▸ WHAT THE EXERCISE ASKS: What you print must match the data line for line.

▸ RECORDED DATA:

BEGIN

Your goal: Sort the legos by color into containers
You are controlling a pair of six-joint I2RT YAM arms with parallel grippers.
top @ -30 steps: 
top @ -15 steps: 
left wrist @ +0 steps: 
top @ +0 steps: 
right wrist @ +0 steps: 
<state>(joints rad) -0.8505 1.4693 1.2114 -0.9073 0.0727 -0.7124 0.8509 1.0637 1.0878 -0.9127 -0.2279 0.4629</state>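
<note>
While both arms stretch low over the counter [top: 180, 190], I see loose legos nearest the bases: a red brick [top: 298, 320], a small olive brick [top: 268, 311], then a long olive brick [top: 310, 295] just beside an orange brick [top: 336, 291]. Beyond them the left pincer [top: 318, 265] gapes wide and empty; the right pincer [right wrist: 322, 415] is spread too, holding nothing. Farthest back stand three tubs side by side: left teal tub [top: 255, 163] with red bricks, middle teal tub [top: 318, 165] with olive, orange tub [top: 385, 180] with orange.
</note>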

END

▸ TASK OUTPUT:
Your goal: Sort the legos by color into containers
You are controlling a pair of six-joint I2RT YAM arms with parallel grippers.
top @ -30 steps: 
top @ -15 steps: 
left wrist @ +0 steps: 
top @ +0 steps: 
right wrist @ +0 steps: 
<state>(joints rad) -0.8505 1.4693 1.2114 -0.9073 0.0727 -0.7124 0.8509 1.0637 1.0878 -0.9127 -0.2279 0.4629</state>
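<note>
While both arms stretch low over the counter [top: 180, 190], I see loose legos nearest the bases: a red brick [top: 298, 320], a small olive brick [top: 268, 311], then a long olive brick [top: 310, 295] just beside an orange brick [top: 336, 291]. Beyond them the left pincer [top: 318, 265] gapes wide and empty; the right pincer [right wrist: 322, 415] is spread too, holding nothing. Farthest back stand three tubs side by side: left teal tub [top: 255, 163] with red bricks, middle teal tub [top: 318, 165] with olive, orange tub [top: 385, 180] with orange.
</note>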

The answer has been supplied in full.